Some of us downright hate Green Bay Packers general manager Ted Thompson. Maybe he’s a swell guy and all, but he’s been holding the Green Bay Packers back for years with his refusal — with the rare exception — to bring in players through any other means than the college ranks.
Nowhere has the shortcomings of that philosophy been more apparent than on the defensive side of the football. So while it’s a popular refrain to fire defensive coordinator Dom Capers — something that wouldn’t hurt our feelings, by any means — you have to consider the shortcomings of the personnel.
In 2016, the cornerbacks were the Packers’ biggest issue. Things may have been different if Sam Shields would have remained healthy, but counting on a guy with his concussion history was an idiotic idea to begin with.
Thompson’s total misjudgment of the talent behind Shields just compounded the problem.
We’ve been harping on this stuff for years. So have many fans, who often put it in terms of “wasting Aaron Rodgers’ prime.”
As long as Rodgers is around and playing at a high level, the Packers offense will be good. It’s Thompson’s job to put enough additional playmakers on the team to give them a shot at winning a Super Bowl.
He consistently doesn’t do that.

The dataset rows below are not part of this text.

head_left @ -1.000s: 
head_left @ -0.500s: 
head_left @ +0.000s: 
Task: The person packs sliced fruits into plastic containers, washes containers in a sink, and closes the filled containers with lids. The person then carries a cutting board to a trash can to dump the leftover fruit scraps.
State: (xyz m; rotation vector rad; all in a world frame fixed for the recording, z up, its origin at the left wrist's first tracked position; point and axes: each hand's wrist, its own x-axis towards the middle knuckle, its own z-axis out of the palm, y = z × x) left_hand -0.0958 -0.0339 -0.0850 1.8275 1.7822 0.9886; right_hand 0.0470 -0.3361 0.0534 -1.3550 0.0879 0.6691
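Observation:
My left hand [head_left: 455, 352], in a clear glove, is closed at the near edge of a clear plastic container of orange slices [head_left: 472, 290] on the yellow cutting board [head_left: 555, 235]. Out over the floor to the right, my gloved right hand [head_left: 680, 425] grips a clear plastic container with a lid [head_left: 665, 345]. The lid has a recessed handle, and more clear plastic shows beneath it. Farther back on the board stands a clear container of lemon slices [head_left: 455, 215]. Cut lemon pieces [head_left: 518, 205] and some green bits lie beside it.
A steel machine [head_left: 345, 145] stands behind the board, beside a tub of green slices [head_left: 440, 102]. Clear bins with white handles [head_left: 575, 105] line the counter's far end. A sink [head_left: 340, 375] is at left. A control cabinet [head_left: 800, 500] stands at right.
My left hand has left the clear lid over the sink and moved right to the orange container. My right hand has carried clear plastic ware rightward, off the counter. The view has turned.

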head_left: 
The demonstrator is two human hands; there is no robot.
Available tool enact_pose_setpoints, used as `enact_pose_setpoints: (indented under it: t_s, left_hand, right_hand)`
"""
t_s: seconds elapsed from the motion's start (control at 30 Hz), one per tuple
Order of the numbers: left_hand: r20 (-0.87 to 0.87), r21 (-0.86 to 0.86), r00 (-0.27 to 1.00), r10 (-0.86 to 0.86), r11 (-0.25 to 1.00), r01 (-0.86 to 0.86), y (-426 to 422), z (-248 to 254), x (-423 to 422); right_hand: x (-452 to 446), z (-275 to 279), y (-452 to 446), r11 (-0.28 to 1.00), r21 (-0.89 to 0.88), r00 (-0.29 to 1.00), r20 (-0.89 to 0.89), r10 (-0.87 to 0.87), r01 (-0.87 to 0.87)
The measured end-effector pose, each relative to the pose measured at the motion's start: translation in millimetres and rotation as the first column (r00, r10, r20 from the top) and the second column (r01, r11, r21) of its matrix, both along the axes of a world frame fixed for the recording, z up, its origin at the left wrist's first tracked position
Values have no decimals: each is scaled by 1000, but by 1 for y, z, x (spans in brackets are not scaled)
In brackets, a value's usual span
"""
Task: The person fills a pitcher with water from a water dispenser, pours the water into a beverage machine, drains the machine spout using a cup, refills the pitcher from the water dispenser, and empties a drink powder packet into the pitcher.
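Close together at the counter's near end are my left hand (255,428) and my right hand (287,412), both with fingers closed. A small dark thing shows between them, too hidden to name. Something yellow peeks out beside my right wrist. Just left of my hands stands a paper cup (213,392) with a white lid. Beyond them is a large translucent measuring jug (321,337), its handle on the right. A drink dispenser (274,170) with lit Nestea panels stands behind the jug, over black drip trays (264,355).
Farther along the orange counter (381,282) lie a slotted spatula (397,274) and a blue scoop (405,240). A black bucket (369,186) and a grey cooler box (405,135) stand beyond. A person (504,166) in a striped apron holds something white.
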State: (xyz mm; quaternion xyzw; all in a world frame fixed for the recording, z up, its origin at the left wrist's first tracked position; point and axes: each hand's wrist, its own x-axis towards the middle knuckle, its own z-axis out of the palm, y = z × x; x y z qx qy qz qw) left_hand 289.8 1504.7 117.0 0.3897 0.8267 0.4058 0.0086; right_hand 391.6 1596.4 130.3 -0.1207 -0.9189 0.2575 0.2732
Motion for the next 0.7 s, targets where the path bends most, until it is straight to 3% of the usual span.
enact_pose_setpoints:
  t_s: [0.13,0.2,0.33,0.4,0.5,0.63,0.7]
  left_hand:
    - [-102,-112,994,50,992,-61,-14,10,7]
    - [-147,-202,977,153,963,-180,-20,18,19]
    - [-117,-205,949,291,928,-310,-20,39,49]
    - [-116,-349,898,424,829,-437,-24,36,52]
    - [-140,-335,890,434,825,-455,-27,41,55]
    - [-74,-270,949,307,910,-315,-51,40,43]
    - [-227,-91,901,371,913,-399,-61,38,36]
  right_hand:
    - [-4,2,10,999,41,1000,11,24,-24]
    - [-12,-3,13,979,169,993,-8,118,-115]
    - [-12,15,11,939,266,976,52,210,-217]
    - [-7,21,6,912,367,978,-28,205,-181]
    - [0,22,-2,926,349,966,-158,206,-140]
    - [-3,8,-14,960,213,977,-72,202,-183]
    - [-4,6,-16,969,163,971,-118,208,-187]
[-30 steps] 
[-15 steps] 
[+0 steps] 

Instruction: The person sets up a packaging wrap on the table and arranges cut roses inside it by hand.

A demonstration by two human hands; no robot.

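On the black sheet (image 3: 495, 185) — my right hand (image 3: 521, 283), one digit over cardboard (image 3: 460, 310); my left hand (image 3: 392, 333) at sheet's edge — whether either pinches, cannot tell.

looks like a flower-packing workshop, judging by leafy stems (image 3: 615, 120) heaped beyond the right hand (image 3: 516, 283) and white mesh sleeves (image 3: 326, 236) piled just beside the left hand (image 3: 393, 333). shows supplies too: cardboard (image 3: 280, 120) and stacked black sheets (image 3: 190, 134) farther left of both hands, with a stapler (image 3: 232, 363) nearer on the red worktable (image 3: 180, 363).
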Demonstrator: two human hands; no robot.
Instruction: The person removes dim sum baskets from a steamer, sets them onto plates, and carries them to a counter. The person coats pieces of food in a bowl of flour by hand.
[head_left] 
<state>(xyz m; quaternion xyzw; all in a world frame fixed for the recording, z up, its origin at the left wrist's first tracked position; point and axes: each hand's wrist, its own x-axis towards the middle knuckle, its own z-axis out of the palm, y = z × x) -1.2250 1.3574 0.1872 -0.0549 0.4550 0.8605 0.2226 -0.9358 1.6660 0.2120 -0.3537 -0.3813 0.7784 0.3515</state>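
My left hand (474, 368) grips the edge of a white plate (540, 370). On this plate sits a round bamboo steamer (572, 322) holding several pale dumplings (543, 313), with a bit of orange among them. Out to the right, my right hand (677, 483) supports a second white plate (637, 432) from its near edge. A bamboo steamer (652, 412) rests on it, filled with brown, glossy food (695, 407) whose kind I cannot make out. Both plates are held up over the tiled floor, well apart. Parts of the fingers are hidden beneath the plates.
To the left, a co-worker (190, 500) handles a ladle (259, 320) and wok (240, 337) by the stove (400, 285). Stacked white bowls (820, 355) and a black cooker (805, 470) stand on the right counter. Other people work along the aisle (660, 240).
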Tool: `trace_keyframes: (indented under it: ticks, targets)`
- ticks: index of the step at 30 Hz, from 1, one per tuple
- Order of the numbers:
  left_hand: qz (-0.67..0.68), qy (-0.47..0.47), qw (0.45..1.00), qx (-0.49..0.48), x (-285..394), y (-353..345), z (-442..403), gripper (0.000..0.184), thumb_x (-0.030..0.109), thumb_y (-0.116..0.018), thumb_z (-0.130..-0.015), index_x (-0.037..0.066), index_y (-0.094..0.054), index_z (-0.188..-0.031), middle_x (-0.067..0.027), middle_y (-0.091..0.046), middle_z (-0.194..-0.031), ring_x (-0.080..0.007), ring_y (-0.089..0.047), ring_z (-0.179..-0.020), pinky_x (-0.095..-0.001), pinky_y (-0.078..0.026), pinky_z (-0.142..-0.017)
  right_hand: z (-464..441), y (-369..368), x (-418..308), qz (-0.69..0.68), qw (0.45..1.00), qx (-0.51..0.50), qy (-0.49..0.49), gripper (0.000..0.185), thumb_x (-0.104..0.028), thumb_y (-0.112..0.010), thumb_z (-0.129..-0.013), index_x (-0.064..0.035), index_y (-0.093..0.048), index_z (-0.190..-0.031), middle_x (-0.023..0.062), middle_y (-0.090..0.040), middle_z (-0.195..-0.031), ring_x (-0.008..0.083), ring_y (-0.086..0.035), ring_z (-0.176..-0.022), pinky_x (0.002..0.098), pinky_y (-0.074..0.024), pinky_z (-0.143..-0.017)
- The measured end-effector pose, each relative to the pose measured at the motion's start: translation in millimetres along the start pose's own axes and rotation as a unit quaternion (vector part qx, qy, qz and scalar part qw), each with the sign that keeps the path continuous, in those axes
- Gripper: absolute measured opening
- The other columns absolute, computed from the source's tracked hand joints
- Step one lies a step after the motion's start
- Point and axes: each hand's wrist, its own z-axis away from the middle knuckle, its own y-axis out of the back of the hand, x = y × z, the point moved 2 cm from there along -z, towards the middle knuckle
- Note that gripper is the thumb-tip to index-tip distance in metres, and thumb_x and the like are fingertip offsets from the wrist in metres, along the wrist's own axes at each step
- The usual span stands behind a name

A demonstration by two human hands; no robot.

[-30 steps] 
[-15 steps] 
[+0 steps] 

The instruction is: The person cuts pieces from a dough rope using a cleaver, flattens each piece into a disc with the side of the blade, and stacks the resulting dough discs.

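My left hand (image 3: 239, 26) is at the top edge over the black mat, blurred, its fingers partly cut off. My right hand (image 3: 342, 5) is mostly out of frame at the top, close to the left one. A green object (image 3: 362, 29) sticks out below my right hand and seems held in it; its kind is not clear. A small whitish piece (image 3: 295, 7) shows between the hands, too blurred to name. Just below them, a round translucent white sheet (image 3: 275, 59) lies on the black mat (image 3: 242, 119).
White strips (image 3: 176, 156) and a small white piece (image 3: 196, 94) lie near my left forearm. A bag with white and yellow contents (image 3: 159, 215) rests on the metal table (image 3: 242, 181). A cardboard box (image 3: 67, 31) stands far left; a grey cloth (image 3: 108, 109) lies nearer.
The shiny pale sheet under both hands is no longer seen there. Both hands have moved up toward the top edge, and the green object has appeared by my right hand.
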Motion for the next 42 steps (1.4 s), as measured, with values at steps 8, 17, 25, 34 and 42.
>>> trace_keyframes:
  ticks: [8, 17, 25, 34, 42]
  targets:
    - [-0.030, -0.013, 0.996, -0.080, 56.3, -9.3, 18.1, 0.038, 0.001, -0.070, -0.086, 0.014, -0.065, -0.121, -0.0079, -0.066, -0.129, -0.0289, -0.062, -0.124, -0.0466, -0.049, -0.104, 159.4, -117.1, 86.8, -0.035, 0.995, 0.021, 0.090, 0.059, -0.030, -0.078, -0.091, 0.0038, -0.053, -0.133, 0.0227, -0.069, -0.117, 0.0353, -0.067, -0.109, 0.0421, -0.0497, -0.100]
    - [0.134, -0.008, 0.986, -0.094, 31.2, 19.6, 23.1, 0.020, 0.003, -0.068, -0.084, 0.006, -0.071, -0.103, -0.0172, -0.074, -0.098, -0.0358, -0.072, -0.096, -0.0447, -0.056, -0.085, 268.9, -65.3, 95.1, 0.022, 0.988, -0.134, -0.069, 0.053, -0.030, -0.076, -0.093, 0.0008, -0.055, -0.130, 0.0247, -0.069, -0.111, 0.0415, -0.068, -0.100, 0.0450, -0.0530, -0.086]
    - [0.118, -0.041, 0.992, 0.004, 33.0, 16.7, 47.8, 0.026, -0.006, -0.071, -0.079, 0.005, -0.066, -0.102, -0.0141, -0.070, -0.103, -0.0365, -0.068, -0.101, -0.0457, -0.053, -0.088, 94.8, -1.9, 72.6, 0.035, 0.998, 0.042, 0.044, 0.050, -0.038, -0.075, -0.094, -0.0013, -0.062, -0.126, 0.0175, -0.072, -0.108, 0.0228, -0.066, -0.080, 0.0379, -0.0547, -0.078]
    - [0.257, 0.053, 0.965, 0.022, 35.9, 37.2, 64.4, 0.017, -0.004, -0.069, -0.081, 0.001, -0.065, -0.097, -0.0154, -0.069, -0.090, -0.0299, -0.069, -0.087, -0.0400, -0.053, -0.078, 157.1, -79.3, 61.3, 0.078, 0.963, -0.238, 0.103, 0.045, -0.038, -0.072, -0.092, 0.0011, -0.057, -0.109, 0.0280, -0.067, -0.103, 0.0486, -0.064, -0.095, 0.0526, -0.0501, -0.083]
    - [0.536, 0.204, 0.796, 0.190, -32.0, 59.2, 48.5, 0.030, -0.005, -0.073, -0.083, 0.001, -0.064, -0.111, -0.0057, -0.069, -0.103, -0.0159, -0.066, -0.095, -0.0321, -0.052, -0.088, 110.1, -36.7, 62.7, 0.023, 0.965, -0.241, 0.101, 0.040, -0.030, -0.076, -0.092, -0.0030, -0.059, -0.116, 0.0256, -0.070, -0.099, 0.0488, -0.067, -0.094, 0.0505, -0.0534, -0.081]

So while people can say Thompson is a successful GM because his team is in the playoffs every year, you can also make an argument that he’s really just a mediocre GM whose value is inflated by one single player.
More people seem to be gravitating toward the latter opinion these days. I’d just like to say, welcome to frickin’ party. You’re only a few years late.
During the Packers’ midseason swoon, Hall of Fame GM Bill Polian criticized Thompson by saying coach Mike McCarthy was playing with a short deck. The sentiment was the Packers were struggling because of personnel, not coaching.
Today, Bob McGinn piled on Thompson with a column that ended thusly: maintaining status quo isn’t the way to the Super Bowl.
Again, welcome to the party. We’ve only been saying that for the past two years, so thanks for reading, Bob.
The interesting part of the column — the parts that didn’t just repackage our thoughts — were the quotes from other personnel men, which blasted Thompson.
“Hats off to the coaching staff,” one general manager said. “For keeping it together playing with that crap for the last seven or eight weeks.”
That was in reference to the cornerback group. Here’s another that speaks to the importance of the quarterback position.
“We all make mistakes,” said one former GM. “Maybe you can’t get better. Maybe the guy you want you can’t get, but at least you’re trying. I always felt obligation to the head coach to try.
“But that’s their (the Packers’) philosophy, and it’s worked for them because they’ve had 25 fricking years of great quarterbacks. Of course it works. Try it without a special quarterback.”
And there it is.
So let’s get down to brass tacks here.
Thompson wouldn’t have a job if he hadn’t drafted Aaron Rodgers. Rodgers carries the Packers a lot of the time. If you had to say the Packers are in the playoffs because of one guy, you’d say that guy is Aaron Rodgers.
And there’s why Thompson is considered “successful.” The Packers are always in the playoffs. Rodgers is good for what? Two to three wins a year by himself?
You can do the math.
With Aaron Rodgers, you can literally do (or not do, as it were) your job as the Green Bay Packers’ general manager and be considered successful.